Project Summary Common genetic variants identified through genome-wide association studies have been reproducibly associated with risk for Alzheimer’s disease (AD), but the function of many risk variants are unknown and likely context-specific. At the same time, several environmental exposures have been implicated in AD and dementia,

including particulate matter air pollution (PM2.5), heavy metals (especially lead (Pb)), and infections. We posit that the genetic architecture of AD includes gene-environment interactions (GxE) between common, non-coding variants and environmental exposure. Here, we propose to identify these GxE using an in vitro model, "GxE in

a dish", using the inherent genetic diversity in a population of neural cells exposed to AD-relevant environmental exposures. We will test the context-specific function of common genetic variation in 100 induced pluripotent stem cell donors differentiated to cortical organoids. We will expose the organoids to PM2.5, Pb, infection mimics (LPS

+ IFNγ), or vehicle. We will collect scRNA-seq data from each exposed organoid, allowing inference of context- specific single cell expression quantitative trait loci (QTL). To find genetic variants associated with neural cell survival, we will additionally generate chimeric brain organoids composed of cells derived from multiple

independent donors. We will use the Census-seq approach to determine the proportion of each donor within the chimeric organoids in response to the exposures described above. We will then conduct a genetic association study to find common variants associated with differential survival response to these environmental exposures.
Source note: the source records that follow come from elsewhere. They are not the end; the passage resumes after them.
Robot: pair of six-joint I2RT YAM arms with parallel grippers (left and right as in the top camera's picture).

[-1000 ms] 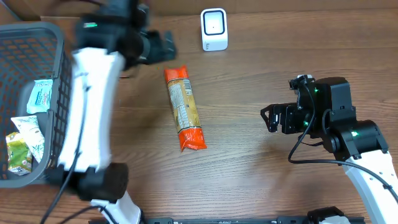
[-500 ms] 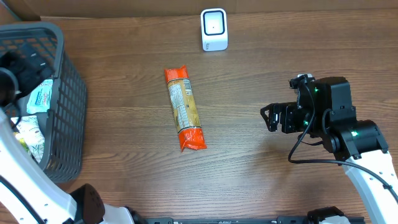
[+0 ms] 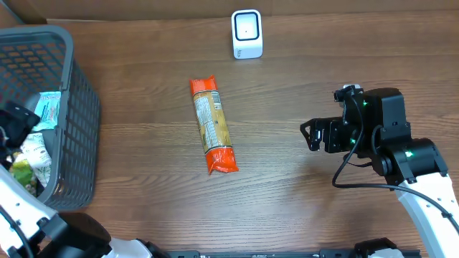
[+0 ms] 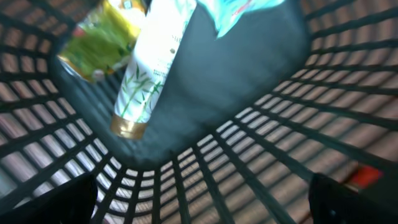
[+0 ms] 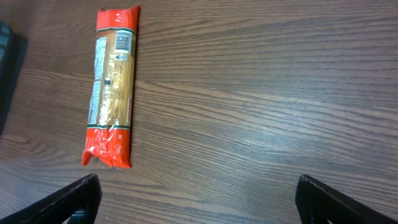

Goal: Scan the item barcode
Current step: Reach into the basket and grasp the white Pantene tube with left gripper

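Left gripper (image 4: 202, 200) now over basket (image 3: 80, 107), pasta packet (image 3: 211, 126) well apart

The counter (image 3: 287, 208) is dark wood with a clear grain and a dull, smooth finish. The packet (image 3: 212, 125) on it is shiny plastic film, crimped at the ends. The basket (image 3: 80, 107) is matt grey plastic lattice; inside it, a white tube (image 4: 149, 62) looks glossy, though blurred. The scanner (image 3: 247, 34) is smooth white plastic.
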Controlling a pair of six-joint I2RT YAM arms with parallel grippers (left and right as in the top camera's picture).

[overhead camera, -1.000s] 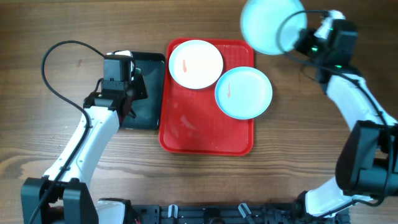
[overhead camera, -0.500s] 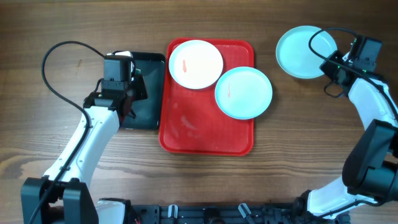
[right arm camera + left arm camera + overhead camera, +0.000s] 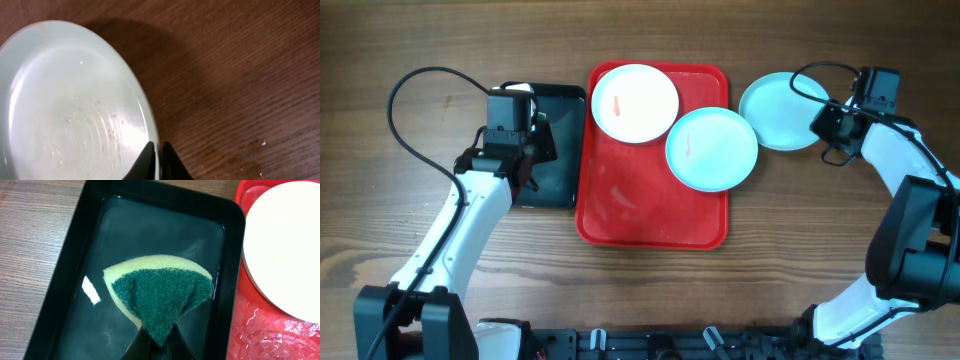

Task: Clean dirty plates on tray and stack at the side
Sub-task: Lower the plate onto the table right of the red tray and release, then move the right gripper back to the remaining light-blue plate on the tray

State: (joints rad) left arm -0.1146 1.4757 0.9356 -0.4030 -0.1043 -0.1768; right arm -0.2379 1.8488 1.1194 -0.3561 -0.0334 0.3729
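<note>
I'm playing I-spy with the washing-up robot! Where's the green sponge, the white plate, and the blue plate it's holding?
green sponge (image 3: 160, 297): left wrist view, on the middle of its dark green face.
white plate (image 3: 636, 102): overhead view, on the plate's centre.
held blue plate (image 3: 775, 108): overhead view, on the plate's centre.

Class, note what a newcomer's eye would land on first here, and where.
The bright red tray sits in the middle, carrying a white plate and a smeared blue plate. To its right, the right tool pinches a wet blue plate by its rim; on the left, the left tool grips a green sponge in a black tray.
</note>
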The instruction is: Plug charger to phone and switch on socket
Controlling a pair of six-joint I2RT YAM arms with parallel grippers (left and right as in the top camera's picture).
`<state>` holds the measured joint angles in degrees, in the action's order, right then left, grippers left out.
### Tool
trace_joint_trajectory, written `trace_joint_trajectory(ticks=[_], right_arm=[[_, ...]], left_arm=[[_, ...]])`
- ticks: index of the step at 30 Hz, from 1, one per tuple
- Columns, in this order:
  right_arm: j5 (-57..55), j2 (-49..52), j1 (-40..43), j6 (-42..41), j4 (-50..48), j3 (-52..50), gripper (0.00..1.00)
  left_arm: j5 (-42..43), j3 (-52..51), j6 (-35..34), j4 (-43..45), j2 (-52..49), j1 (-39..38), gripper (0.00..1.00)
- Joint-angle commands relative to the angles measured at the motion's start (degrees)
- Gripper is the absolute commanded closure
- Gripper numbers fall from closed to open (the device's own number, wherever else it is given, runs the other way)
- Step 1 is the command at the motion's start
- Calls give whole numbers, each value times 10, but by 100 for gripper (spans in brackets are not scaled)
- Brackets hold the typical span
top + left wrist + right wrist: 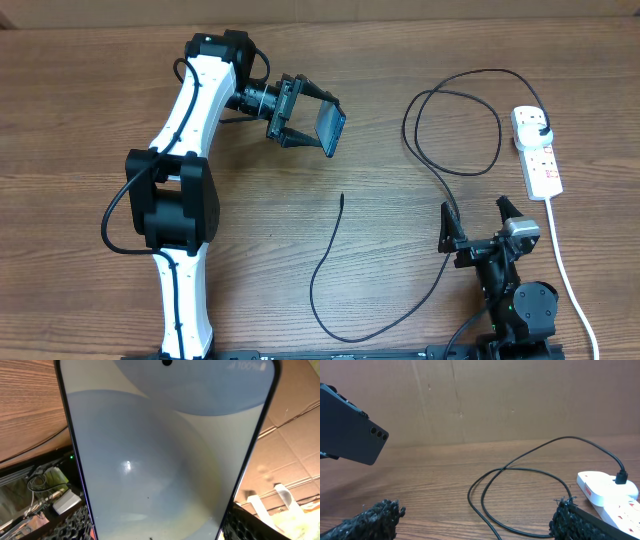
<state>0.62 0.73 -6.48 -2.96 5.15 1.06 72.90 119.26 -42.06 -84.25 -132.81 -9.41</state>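
My left claw (322, 125) grips the phone (334, 128), tilted and clear of the tabletop (90, 90), screen lit. Charger (340, 210) tip lies loose mid-tabletop, well apart from the phone. My right claw (474, 208) is wide open, empty, cable passing beside it. Far right: socket (541, 160), charger's plug seated in its far end.

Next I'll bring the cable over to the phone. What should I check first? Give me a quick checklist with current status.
1. Left gripper holds the phone clear of the table: ok.
2. Phone screen lit: ok.
3. Charger connector tip lies loose on the table, reachable: ok.
4. Right gripper fingers open and empty: ok.
5. Charger plug seated in the socket: ok.
6. Socket switched on: cannot tell.
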Motion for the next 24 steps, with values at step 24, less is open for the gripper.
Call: trace_joint_trajectory(ticks=[24], right_arm=[[-6,-5,-3,2,-3,-6,0]], left_arm=[[97,17,24,-15,-1,-3,96]])
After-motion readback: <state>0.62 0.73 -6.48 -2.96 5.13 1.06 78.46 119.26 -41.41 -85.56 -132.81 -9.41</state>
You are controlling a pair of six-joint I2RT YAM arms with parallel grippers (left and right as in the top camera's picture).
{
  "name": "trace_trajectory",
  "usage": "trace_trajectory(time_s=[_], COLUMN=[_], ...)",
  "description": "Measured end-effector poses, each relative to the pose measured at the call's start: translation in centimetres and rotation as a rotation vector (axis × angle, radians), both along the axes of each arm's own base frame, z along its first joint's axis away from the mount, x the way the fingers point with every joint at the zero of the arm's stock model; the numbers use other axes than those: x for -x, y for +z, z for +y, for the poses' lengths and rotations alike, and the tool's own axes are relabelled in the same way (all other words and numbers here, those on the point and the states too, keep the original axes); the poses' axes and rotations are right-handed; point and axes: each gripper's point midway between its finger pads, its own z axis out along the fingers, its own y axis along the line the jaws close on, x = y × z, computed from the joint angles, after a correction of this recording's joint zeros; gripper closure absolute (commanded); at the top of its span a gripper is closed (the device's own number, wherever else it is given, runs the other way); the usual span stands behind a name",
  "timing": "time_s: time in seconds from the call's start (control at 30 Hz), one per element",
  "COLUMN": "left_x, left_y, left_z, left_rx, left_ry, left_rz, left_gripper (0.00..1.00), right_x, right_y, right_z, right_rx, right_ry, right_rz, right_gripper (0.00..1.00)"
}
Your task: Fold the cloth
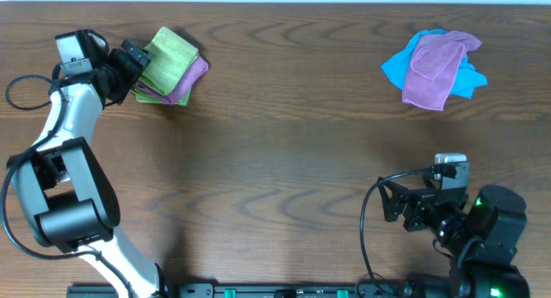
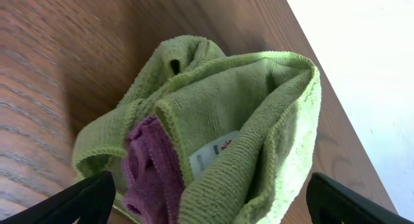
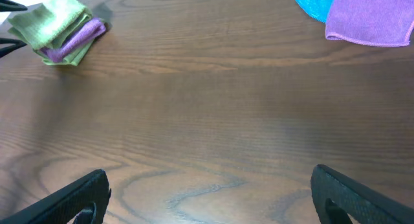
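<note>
The lime-green cloth (image 1: 170,58) lies folded at the table's far left on top of a purple cloth (image 1: 191,79). In the left wrist view the green cloth (image 2: 239,101) wraps round the purple one (image 2: 147,169), and its white tag (image 2: 213,151) shows. My left gripper (image 1: 131,67) is open, its fingers either side of the pile's near edge (image 2: 210,204), not closed on it. My right gripper (image 1: 398,210) is open and empty over bare table at the near right (image 3: 207,198). The pile also shows far off in the right wrist view (image 3: 55,23).
A second purple cloth (image 1: 437,65) lies over a bright blue cloth (image 1: 398,67) at the far right, also in the right wrist view (image 3: 372,17). The table's far edge runs close behind the green pile (image 2: 323,75).
</note>
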Motion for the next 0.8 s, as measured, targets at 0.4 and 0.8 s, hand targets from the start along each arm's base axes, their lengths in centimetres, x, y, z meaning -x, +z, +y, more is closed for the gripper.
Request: trace_trajectory(time_s=[0.4, 0.8], left_x=[2.6, 1.4], left_y=[6.7, 10.5], left_z=[-0.3, -3.9], left_rx=[-0.112, -0.194], left_ry=[-0.075, -0.194], left_rz=[-0.073, -0.213], left_gripper=[0.05, 0.92], right_x=[0.0, 0.0], right_y=[0.0, 0.0], right_z=[0.0, 0.0], right_rx=[0.000, 0.000], right_ry=[0.000, 0.000], right_rz=[0.000, -0.001], right_gripper=[0.01, 0.01])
To complement our in vitro cell culture model, we will also identify GxE effects on brain structure in vivo using a large population scale database. We will then colocalize context-specific eQTLs, survival QTLs, and in vivo brain QTLs with each other and AD GWAS loci. In all, our results will reveal new mechanisms underlying AD GWAS

loci by exploring the context-specific nature of genetic variant function using both in vitro and in vivo systems.